O movimento indígena aponta a incidência no Sistema de Justiça como ferramenta para dar respostas rápidas a toda forma de violação contra os povos, estratégia que apresenta limites mas cria precedentes importantes nesse âmbito. Apontam ainda a incidência legislativa como importante, principalmente na atual conjuntura política, através dos mandatos de indígenas no congresso nacional[6].

A partir da luta dos povos, foi protocolado o PL de nº 1142, que cria o plano emergencial para povos indígenas e estabelece medidas emergenciais para quilombolas e comunidades tradicionais, especificamente direcionadas às questões de saúde, aprovado no Senado Federal em 16 de junho de 2020, aguardando sanção presidencial. 

Os povos apontam ainda a união das lutas pela proteção de sua identidade, reconhecimento e efetivação de direitos e manutenção dos territórios.
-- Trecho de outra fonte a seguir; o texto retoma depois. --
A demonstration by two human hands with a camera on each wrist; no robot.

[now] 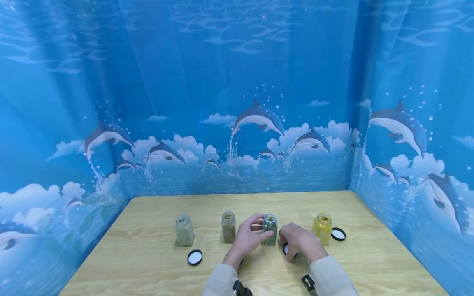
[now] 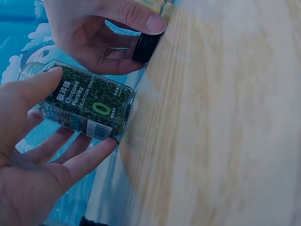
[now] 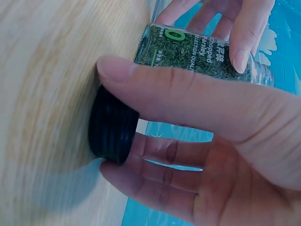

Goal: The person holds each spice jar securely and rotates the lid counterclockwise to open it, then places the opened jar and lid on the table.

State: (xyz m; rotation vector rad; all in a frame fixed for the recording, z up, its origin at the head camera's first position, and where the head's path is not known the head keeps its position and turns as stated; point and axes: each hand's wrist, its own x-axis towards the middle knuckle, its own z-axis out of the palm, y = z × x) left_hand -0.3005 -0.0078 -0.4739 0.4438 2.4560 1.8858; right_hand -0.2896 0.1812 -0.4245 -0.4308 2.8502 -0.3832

É um processo em movimento e desafios, mas que rende frutos preciosos para o cotidiano das comunidades, animando a caminhada nas lutas por efetivação de direitos humanos.


[1] Aspas retiradas de fala em live promovida pela Terra de Direitos intitulada: Como fica o direito à consulta livre, prévia e informada em tempos de pandemia? Disponível em: https://www.youtube.com/watch?v=kzyMyLqMaGE 01 de junho de 2020.

[2] Disponível em:https://deolhonosruralistas.com.br/2020/06/09/empresa-do-grupo-brookfield-coloca-geraizeiros-em-risco-de-contagio-por-covid-19/

[3] Disponível em: http://conaq.org.br/noticias/nota-de-repudio-a-resolucao-do-governo-que-ataca-quilombolas-de-alcantara/

[4] Aspas retiradas de fala em live promovida pela Terra de Direitos intitulada: Como fica o direito à consulta livre, prévia e informada em tempos de pandemia? Disponível em: https://www.youtube.com/watch?v=kzyMyLqMaGE. 01 de junho de 2020
[5] Aspas retiradas de fala em live promovida pela Terra de Direitos intitulada: Como fica o direito à consulta livre, prévia e informada em tempos de pandemia? Disponível em: https://www.youtube.com/watch?v=kzyMyLqMaGE 01 de junho de 2020.

[6] Referência da APIB - Articulação dos Povos Indígenas do Brasil.